The RDFJS interface is a low-level interface specification. Next to the core-module rdf-ext
we provide several other module categories that use the same interface:
-
Parsers & serializers: RDF is a data model and unlike other data models it is not bound to a particular serialization. There are many different formats available, some are plain-text based, others are JSON or XML based and even a binary files are available. In general, one can convert each serialization to another one without any loss of data. Parser and serializer modules implement the specification of each format and transform it from/to an RDFJS interface structure. We suggest to always use the provided parsers and serializers and avoid doing this in your own code.
-
Stores: Stores provide a way to persist RDFJS interface structures. This can be a simple in-memory store or a persistent back-end in an RDF graph database (for example a SPARQL endpoint). Each store implements the same abstract interface, if you start with an in-memory store it is easy to switch to a more persistent layer by simply choosing another store implementation. No other code changes are necessary.

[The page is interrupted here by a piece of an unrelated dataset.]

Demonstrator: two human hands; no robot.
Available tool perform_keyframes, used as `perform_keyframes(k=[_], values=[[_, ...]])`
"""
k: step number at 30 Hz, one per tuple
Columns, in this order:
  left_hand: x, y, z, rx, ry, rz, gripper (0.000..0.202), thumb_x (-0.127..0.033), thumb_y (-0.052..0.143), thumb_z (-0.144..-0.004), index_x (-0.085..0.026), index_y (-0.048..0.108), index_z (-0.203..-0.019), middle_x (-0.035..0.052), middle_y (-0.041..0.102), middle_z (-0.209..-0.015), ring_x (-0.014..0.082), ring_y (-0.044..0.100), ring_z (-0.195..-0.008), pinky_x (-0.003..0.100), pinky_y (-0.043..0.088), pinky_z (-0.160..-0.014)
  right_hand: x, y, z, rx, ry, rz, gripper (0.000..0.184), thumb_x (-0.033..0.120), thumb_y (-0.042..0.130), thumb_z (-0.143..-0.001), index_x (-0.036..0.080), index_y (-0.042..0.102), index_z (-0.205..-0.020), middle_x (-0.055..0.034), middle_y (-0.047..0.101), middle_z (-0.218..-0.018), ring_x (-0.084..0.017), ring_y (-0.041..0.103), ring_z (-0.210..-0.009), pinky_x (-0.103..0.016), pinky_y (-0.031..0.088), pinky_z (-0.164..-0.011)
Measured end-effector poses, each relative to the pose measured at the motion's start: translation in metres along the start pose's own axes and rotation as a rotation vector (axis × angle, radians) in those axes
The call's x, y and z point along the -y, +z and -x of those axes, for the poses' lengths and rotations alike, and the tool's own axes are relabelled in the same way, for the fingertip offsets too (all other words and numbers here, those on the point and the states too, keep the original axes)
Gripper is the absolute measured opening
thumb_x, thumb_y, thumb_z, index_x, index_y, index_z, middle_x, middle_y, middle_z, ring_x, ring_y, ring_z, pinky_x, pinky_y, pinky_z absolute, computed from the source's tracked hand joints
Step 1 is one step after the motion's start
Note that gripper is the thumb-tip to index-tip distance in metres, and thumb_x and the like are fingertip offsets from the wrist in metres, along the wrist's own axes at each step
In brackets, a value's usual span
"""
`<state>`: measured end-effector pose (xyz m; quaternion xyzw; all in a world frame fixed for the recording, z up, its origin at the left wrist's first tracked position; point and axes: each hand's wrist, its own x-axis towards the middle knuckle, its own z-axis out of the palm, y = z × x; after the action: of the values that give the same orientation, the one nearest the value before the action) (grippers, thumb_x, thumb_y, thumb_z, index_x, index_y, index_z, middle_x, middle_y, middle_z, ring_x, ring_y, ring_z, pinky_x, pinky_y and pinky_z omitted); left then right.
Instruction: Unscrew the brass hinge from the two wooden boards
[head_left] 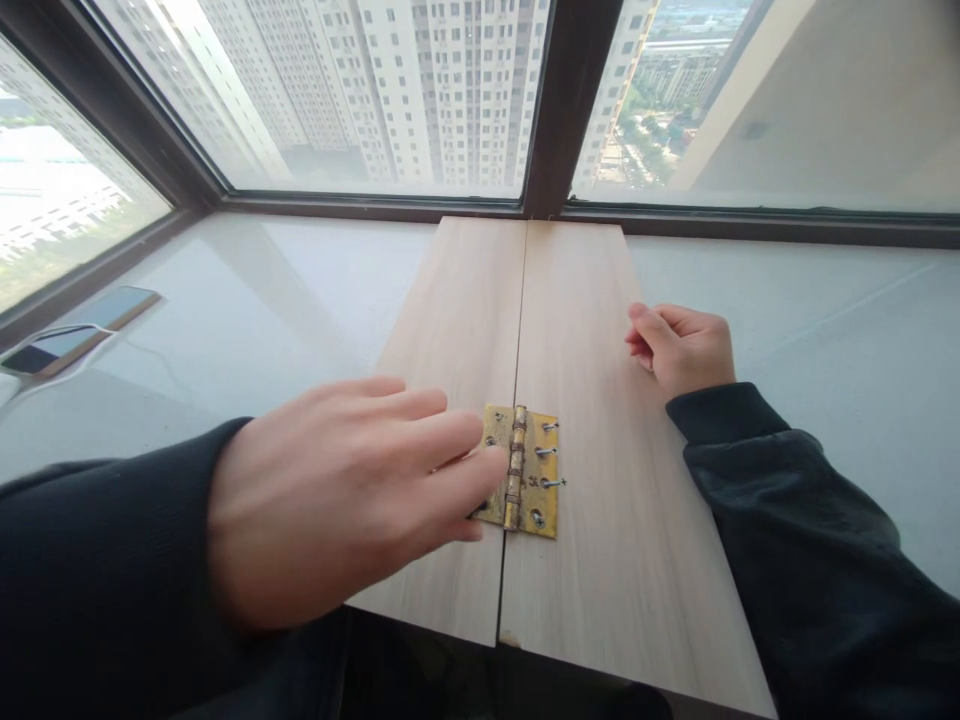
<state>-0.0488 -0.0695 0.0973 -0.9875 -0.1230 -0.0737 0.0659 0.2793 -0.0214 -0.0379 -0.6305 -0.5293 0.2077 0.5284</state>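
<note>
Two pale wooden boards lie side by side on a white windowsill, joined near the front by a brass hinge. Several screws stick up from the hinge's right leaf. My left hand is stretched out flat, fingers together, with the fingertips covering the hinge's left leaf. My right hand rests at the right board's right edge, fingers curled inward in a loose fist. I cannot make out anything inside it. Both arms wear dark sleeves.
A phone with a white cable lies on the sill at the far left. Dark window frames run along the back and left. The boards' front edge overhangs the sill toward me.
</note>
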Motion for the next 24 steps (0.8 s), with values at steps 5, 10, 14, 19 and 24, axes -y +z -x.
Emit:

In many cases developers want to work with simple interfaces to reduce code complexity and focus on solving problems using RDF. For that reason we introduce modules that are built on top of rdf-ext
:
-
Dataset: Dataset is a (work in progress) specification of a high-level interface on top of the RDFJS interface specification. It provides additional functions that facilitate interacting with RDF data. Unless you have a good reason to do so, this is the library you want to start working with.
-
Helpers: Helpers provide abstractions for common tasks in the RDF programming world exposed as simple interfaces. While you could implement the functionality that helpers provide on your own, you save quite some lines of code for particular tasks.
Note that we only explain our libraries in this document. If you don't understand a particular RDF concept, please follow on the links provided within the text to learn more about it.
A Triple is made up of subject, predicate and object.
A Quad is a Triple with an additional context, whereas the context represents the graph-concept in RDF 1.1. We generally use quads in the example code, but often without explicitly declaring the context, this way the triple is simply added to the so-called "default graph".
const rdf = require('rdf-ext')
let subject = rdf.namedNode('http://example.org/subject')
let predicate = rdf.namedNode('http://example.org/predicate')
let object = rdf.literal('object')
let quad = rdf.quad(subject, predicate, object)
// log the triples to console with toString()
// note that this is N-Triples/N-Quads serialization in rdf-ext
console.log(quad.toString())
foo@bar:~$ node ./create.js
<http://example.org/subject> <http://example.org/predicate> "object" .
In this example we start with an rdf
object from the rdf-ext
package. We then create a subject, a predicate and an object. As always with RDF, subject and predicate need to be IRIs. The object can either be an IRI or a literal, as in our example.
We then create the quad. Here we omit declaring the context for the quad explicitly, therefore the triple is simply added to the so-called "default graph".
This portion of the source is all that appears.